Le ministre turc des Affaires étrangères, Hakan Fidan, a déclaré samedi qu’Ankara s’attend à ce que l’Égypte rejoigne un pacte de défense signé par la Turquie, l’Arabie saoudite et le Pakistan, qualifiant Le Caire de partenaire naturel dans une alliance destinée à dissuader les attaques et à stabiliser la région.
L’Arabie saoudite, la Turquie et le Pakistan ont signé l’accord de défense conjointe de La Mecque vendredi, alors que la guerre entre les États-Unis et l’Iran continuait d’affecter les pays voisins et de perturber le transport maritime à travers le détroit d’Ormuz et la mer Rouge.
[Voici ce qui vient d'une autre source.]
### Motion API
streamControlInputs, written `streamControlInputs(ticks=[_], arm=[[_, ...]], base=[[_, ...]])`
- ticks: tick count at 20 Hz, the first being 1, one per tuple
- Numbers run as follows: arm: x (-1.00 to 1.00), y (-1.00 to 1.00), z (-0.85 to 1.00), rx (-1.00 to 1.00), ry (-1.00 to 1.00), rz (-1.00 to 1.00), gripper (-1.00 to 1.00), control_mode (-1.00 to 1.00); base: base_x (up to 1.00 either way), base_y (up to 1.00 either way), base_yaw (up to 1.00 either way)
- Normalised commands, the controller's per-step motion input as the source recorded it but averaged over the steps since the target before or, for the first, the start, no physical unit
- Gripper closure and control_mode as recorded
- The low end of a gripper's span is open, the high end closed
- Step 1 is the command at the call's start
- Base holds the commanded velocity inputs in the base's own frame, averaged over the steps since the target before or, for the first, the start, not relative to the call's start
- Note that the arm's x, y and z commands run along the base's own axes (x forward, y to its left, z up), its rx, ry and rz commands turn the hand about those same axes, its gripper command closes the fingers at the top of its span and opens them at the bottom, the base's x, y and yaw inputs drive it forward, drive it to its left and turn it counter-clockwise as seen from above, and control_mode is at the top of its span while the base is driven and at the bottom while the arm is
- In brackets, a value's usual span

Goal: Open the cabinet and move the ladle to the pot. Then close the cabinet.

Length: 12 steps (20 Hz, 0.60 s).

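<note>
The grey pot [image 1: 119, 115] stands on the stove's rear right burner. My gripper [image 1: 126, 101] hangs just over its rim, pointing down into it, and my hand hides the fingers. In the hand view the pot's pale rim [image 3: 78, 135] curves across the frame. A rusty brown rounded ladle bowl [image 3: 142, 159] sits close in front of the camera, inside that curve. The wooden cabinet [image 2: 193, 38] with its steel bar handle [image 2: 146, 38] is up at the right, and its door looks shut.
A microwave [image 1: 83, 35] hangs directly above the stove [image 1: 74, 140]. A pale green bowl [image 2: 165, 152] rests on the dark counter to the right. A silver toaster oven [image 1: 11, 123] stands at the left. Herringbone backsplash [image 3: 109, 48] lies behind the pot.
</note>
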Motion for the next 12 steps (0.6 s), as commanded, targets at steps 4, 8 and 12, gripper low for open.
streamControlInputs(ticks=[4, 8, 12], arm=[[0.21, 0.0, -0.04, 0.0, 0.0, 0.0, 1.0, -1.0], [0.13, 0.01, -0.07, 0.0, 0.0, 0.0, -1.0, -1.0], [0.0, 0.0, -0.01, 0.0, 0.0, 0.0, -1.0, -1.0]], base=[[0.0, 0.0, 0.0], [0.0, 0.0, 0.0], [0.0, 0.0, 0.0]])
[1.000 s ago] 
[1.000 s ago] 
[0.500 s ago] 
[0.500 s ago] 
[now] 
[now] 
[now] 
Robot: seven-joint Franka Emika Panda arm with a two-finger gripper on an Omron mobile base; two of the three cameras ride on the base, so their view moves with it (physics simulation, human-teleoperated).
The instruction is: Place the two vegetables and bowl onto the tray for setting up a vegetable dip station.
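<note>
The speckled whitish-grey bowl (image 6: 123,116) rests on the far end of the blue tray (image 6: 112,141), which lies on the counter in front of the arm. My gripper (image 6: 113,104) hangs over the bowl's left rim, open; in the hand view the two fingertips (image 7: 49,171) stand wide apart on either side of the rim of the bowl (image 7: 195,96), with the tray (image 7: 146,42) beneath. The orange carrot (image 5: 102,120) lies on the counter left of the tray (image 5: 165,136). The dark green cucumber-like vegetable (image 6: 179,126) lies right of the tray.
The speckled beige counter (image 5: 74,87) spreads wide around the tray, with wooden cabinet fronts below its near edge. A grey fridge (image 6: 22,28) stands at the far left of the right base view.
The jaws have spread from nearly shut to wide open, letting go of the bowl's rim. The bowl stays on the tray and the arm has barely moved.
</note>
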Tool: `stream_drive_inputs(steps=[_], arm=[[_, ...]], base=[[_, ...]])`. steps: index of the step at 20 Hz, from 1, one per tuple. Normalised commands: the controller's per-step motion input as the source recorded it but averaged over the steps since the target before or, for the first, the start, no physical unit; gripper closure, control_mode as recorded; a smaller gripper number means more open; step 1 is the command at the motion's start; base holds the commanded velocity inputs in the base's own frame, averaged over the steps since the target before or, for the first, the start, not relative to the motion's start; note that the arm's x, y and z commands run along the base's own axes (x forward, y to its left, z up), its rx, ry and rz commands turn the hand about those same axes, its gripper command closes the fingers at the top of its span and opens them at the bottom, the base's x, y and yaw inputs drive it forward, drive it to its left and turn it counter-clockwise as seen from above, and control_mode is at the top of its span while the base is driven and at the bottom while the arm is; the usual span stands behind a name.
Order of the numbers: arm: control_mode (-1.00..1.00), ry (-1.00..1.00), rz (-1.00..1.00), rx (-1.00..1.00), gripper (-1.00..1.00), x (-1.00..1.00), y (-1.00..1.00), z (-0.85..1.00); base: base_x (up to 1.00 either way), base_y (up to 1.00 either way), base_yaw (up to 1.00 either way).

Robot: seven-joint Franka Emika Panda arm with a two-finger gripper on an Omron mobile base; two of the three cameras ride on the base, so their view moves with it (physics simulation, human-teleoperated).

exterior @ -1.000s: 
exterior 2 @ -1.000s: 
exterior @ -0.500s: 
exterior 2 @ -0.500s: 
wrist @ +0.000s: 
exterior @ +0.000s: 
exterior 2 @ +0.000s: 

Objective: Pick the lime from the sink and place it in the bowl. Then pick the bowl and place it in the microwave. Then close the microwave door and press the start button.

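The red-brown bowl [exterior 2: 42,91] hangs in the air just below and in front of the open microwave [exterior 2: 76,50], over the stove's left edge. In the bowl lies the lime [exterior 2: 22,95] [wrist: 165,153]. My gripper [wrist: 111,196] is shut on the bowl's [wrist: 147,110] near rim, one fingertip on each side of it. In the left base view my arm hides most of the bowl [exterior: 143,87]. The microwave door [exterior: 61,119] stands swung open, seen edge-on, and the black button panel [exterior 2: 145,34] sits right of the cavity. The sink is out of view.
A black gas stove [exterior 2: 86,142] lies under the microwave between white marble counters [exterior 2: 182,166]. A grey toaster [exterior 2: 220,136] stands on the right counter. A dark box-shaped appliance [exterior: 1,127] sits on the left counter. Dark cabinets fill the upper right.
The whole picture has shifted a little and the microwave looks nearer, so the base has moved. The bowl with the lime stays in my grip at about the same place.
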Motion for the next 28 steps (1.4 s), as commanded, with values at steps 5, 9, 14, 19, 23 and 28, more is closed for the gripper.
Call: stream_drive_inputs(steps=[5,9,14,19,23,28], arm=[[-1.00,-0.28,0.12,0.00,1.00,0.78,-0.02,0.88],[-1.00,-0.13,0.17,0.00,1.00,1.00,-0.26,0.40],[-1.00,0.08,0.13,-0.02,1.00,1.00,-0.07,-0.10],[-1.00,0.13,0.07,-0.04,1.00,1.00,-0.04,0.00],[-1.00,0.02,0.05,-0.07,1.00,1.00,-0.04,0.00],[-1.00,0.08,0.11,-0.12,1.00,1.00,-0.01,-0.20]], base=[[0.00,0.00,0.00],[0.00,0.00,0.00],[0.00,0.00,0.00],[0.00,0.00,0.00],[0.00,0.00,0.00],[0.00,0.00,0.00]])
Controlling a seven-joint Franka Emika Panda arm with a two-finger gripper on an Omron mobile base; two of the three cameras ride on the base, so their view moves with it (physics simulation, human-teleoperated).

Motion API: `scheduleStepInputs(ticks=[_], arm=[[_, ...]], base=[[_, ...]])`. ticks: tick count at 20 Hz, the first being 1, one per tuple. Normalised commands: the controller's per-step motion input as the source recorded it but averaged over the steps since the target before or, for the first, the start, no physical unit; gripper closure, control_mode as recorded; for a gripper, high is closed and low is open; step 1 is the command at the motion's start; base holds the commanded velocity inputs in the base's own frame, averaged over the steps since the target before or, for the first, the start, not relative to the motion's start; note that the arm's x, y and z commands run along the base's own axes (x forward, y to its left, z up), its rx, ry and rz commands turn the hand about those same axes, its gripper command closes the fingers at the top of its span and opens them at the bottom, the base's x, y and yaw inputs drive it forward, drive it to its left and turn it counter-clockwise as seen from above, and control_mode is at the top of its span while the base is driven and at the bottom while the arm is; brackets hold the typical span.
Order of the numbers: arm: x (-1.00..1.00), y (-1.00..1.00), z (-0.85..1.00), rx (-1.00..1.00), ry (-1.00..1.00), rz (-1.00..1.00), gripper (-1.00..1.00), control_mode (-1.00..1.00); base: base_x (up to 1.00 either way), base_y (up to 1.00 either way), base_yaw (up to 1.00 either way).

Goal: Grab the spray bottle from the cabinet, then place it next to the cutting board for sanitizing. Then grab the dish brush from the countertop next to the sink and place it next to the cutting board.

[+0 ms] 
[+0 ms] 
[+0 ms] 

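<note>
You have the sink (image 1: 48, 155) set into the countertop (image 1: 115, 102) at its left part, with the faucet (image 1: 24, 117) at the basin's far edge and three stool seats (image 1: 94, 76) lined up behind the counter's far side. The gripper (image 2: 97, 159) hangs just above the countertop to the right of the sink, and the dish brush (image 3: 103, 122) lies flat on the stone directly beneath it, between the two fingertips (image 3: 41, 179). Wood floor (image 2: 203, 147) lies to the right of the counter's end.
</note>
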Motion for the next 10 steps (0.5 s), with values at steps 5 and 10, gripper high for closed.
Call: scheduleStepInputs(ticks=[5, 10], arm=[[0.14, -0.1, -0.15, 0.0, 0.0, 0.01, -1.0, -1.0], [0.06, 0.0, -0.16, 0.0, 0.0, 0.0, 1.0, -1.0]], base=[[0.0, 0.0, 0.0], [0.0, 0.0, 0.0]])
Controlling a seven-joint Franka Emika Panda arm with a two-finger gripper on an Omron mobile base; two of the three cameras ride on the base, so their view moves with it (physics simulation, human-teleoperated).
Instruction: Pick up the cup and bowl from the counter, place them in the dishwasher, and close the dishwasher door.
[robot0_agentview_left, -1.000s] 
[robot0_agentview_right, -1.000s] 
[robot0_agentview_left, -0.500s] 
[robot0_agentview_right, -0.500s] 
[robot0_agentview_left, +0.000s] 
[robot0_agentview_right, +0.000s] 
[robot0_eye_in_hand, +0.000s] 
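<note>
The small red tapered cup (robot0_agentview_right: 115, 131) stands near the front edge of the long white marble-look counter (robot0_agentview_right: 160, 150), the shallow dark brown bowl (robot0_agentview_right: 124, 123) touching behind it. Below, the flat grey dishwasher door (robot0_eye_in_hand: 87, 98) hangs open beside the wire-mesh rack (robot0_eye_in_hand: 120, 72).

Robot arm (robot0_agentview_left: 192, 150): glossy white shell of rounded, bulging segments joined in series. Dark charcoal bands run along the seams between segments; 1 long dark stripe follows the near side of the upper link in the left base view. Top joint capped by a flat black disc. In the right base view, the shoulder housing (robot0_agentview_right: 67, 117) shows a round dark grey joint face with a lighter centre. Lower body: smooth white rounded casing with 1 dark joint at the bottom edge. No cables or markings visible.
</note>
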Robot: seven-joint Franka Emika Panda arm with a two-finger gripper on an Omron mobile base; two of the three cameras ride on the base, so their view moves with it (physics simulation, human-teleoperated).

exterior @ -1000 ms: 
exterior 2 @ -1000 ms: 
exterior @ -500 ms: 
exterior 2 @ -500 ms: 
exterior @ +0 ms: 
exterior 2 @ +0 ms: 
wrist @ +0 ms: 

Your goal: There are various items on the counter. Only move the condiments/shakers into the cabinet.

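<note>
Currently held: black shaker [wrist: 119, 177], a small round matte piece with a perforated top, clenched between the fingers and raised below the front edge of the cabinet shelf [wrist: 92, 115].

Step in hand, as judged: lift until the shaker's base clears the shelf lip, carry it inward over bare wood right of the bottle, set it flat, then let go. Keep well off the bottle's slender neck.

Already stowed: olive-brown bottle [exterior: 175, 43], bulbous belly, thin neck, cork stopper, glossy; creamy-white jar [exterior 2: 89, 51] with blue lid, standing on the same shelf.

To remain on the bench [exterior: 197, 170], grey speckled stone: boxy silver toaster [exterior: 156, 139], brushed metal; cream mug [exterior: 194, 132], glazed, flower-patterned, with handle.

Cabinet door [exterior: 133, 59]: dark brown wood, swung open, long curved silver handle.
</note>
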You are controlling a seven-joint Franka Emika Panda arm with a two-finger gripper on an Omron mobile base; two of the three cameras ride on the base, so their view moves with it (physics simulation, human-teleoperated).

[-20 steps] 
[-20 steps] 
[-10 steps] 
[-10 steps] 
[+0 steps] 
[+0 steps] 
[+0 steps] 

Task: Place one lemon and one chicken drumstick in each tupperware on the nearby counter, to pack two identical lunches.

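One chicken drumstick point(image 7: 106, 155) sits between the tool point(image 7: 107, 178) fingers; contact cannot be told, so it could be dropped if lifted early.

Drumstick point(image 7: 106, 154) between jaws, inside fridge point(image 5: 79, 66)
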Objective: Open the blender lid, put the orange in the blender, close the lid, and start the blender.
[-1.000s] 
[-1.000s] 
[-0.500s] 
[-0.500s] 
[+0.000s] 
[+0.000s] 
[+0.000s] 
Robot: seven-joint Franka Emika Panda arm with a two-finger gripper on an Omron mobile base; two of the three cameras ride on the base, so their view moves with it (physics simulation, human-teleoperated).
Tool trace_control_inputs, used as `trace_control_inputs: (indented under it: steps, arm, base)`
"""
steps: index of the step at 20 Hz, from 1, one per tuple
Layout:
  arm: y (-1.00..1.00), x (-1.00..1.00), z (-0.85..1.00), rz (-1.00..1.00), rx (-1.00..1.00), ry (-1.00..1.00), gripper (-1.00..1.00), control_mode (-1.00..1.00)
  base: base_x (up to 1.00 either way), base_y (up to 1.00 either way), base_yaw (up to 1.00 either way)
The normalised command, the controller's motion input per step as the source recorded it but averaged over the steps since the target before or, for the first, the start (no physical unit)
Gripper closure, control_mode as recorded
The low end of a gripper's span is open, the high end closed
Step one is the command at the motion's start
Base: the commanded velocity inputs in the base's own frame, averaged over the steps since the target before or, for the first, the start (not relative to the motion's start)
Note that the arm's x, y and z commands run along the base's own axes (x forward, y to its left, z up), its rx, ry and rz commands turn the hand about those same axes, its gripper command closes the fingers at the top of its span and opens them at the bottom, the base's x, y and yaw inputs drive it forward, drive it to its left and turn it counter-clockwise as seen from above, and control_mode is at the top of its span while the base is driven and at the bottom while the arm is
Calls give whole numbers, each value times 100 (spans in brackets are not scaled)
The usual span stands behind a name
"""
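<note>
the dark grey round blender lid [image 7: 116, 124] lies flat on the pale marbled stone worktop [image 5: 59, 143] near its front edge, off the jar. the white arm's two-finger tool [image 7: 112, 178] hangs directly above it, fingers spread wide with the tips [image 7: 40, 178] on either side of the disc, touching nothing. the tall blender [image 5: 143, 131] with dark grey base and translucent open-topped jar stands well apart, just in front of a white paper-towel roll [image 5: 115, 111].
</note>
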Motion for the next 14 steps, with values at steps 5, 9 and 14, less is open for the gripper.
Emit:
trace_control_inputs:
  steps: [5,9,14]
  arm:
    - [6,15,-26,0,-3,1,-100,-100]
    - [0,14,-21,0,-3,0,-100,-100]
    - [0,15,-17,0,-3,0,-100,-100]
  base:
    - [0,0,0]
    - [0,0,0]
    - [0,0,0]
« Je crois qu’à l’étape suivante, l’Égypte sera également parmi nous dans l’alliance. Nous agissons déjà les uns envers les autres comme si nous étions membres de l’alliance », a déclaré Fidan à l’agence de presse publique Anadolu.
« Il y a quelques questions techniques. Une fois celles-ci résolues, il n’y a aucune raison pour que l’Égypte n’en fasse pas partie », a-t-il ajouté.
La guerre a enhardi l’Iran et les rebelles houthis au Yémen, qui ont tous deux attaqué l’Arabie saoudite. Un drone a également frappé des actifs américains dans un port égyptien de la Méditerranée le mois dernier.
Fidan a démenti que le pacte visait un pays particulier et a déclaré que ses membres n’avaient pas identifié de menace commune par écrit.
Le ministère pakistanais des Affaires étrangères a déclaré vendredi qu’une attaque contre un membre serait traitée comme une attaque contre tous, qualifiant l’accord de mesure visant à renforcer la dissuasion collective.
Fidan a qualifié le pacte de « pas le plus important vers l’instauration d’une stabilité durable dans cette région » et a déclaré qu’il pourrait accueillir d’autres pays.
« Selon la vision de notre président, nous ne devrions pas nous limiter à trois pays. Nous devrions grandir et, si nécessaire, réunir tous les pays sous ce parapluie », a-t-il déclaré.